MWM test and HE staining of the control, model, and ICA groups. A, B Representative photos of the swim pathways A and escape latency B to locate the concealed platform during days 1–5. C, D The number of platform crossings C and the representative photos of target platform crossing frequency D on day 6, after removing the platform. Data are expressed as mean ± SEM (n = 6/group). *P < 0.05 and **P < 0.01 vs. the control group and #P < 0.05 vs. the model group. E, F HE-stained brain sections from each group.
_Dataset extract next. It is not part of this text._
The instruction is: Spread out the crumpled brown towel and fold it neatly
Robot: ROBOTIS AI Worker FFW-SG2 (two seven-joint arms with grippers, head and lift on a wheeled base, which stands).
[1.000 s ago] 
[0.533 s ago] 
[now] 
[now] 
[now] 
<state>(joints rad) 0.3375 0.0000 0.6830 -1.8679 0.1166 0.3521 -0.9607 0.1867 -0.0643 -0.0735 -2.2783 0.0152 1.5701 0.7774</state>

The red arrows indicate distorted nerve cells. MWM test, Morris Water Maze test, ICA, icariin; HE, hematoxylin and eosin

Additionally, HE staining was used to demonstrate the impact of ICA on the histopathological changes of APP/PS1 mice. Hippocampus, which is critical for learning and memory, is particularly susceptible to injury in the early stages of AD [18]. As seen in Fig. 1E, F the nerve cells in the hippocampus of the control group were neatly organized and spherical, with proper cell membranes and nuclei and no evident swelling or necrosis. In contrast, the nerve cells in the hippocampus of the model group were significantly disorganized, distorted, uneven in size and structure, and reduced in quantity. However, ICA treatment preserved the integrity of nerve cells and reversed nerve cell necrosis in the APP/PS1 mice. Altogether, these findings suggest that ICA therapy might alleviate learning and memory deficits as well as histological alterations in the APP/PS1 mice.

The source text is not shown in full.